Please transcribe only the lines from the one holding "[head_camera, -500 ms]" through the final line of the data, both included, with no pictures.

[Items from a dataset]

- Opening Delimiter -

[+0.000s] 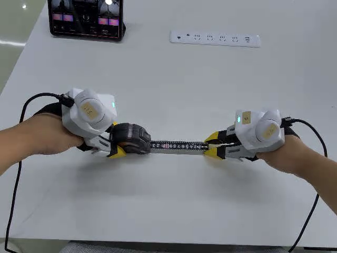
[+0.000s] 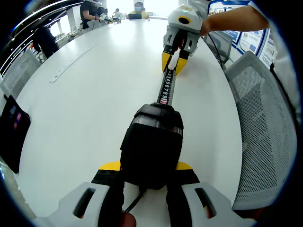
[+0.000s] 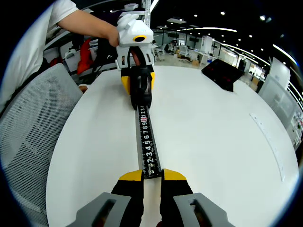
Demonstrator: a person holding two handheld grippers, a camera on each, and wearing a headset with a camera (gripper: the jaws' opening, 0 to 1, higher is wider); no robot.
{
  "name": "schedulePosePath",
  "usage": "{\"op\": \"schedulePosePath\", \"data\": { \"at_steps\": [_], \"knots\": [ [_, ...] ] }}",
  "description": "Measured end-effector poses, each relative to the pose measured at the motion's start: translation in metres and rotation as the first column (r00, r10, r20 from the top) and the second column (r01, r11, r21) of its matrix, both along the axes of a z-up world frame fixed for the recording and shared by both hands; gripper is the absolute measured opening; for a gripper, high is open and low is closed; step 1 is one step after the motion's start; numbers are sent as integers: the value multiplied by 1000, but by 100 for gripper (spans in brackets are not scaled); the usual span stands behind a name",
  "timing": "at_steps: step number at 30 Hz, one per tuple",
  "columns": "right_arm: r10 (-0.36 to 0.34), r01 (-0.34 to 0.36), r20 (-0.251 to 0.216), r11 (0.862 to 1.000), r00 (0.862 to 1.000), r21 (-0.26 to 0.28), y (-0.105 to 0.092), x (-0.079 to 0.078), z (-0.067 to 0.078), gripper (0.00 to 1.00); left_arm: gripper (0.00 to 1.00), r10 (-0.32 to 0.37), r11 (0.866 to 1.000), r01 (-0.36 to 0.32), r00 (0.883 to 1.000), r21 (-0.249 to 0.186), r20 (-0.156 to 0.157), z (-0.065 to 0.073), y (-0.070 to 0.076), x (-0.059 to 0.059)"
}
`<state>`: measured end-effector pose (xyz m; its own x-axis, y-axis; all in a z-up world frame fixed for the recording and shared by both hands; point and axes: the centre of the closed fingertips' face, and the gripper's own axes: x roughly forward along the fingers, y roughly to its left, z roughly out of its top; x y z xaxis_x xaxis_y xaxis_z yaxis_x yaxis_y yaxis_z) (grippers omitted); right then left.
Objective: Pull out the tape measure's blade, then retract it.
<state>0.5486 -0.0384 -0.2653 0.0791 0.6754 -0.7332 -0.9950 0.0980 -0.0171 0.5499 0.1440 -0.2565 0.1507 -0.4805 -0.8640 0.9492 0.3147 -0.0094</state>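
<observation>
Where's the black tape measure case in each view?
Head view: black tape measure case, left of centre.
Left gripper view: case at centre, between the jaws.
Right gripper view: case at upper centre, far end.
Shared landmark: the black numbered blade running from it.

The tape measure (image 3: 141, 87) has a black blade (image 3: 147, 142) printed with white numerals. In the right gripper view they read 2 to 9 from the right claw (image 3: 151, 177), then a red mark too small to read, then 1 to 4. The posters (image 2: 246, 40) in the left gripper view are too blurred to read.
</observation>
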Motion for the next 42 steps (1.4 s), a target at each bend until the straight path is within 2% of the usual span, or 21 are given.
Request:
{"op": "schedulePosePath", "data": {
  "at_steps": [23, 42],
  "knots": [
    [-13, 13, 2, 999, 1000, -31, -21, -4, 5, 8, 29, -3, 1000, 3, 1000, 1, 2, 0, 1, 0],
    [-36, 36, -3, 997, 999, -69, -50, -3, 2, 8, 29, -10, 1000, 10, 1000, 3, 6, 0, 1, 0]
  ]
}}
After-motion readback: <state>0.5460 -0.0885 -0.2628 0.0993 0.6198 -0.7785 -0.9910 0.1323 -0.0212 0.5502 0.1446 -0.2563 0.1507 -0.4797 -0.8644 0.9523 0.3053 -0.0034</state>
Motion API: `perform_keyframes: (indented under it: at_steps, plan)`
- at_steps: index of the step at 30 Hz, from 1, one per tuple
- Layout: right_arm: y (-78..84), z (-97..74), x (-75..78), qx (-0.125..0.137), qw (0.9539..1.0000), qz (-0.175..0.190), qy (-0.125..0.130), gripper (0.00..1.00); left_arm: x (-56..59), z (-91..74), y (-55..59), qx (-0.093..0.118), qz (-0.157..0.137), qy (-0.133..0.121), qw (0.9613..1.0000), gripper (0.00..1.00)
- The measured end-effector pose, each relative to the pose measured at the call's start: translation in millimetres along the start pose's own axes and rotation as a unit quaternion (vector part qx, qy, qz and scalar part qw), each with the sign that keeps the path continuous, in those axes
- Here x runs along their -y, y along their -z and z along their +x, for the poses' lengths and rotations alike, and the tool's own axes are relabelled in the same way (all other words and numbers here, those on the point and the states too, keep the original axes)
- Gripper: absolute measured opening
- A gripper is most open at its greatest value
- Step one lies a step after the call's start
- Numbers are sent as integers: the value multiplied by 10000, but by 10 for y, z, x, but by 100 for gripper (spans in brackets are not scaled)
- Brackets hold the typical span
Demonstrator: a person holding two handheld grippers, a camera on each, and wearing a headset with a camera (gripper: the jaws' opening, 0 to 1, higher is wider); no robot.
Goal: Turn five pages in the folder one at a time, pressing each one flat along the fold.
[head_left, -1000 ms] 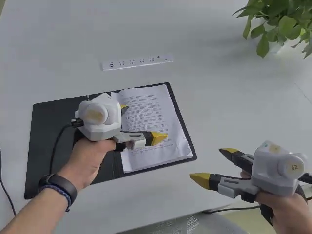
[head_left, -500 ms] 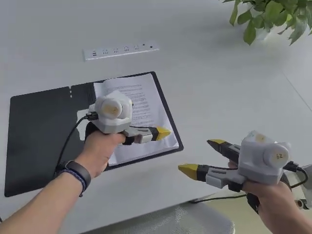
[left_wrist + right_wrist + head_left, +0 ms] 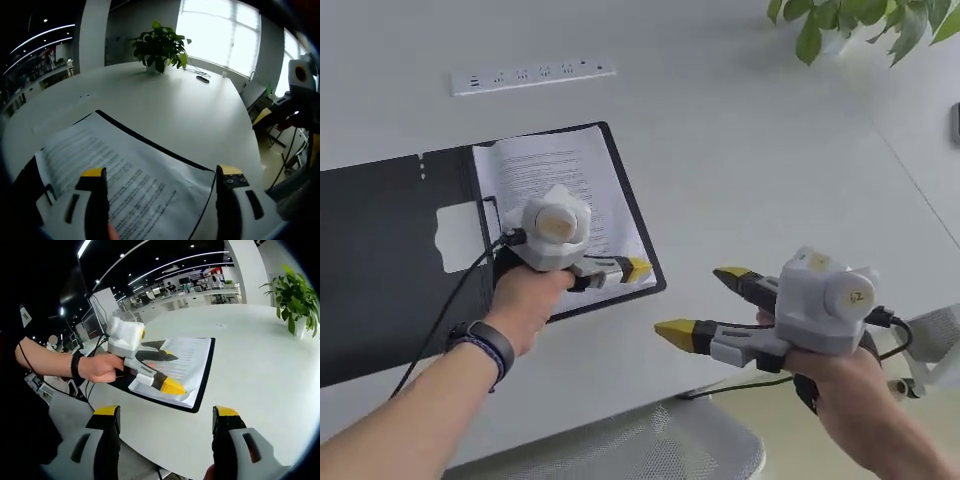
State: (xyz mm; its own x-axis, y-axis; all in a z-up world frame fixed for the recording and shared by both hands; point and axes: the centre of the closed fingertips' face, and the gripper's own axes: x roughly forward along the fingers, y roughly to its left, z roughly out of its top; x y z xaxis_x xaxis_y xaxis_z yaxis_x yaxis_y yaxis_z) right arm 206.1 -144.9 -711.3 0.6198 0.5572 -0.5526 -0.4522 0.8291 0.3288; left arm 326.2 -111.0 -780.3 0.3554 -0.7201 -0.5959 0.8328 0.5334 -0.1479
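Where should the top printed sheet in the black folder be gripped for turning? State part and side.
Take the white printed top sheet by its free right edge near the lower corner, coming from the open-table side. Its left edge sits at the spine of the black folder, and it lies flat, so probably slide one jaw under.

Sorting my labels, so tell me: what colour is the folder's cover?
Black. The folder shows best in the head view.
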Motion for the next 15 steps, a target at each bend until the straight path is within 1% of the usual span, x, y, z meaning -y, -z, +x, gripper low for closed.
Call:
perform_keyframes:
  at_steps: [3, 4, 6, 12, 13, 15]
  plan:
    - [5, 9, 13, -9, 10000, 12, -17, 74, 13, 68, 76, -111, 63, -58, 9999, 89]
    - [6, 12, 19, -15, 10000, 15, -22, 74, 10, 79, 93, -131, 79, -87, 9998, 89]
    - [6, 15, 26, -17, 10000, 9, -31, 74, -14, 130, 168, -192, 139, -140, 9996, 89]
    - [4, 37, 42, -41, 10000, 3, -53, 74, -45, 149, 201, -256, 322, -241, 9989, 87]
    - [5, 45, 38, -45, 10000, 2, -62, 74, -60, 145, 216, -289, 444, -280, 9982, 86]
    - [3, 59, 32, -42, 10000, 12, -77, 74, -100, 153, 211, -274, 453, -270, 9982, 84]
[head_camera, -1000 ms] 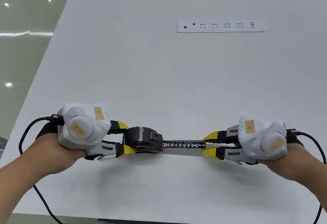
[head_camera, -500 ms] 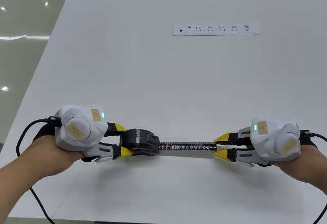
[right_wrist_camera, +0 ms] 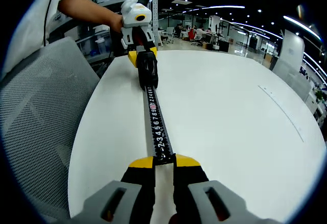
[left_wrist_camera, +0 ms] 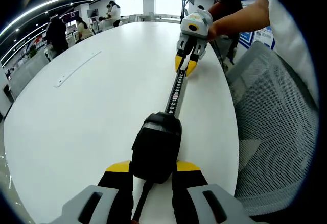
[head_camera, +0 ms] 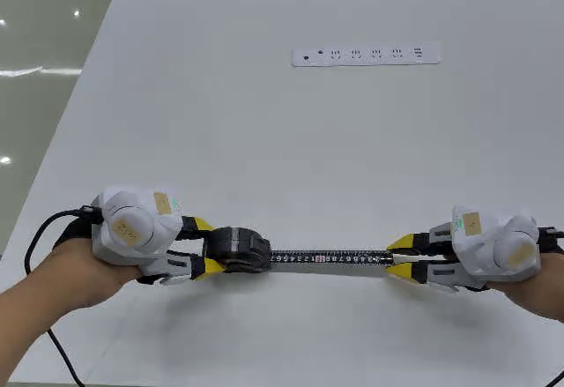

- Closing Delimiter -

Solved problem
[head_camera, -500 ms] 
[right_wrist_camera, +0 ms] 
[left_wrist_camera, +0 ms] 
[head_camera, +0 ms] 

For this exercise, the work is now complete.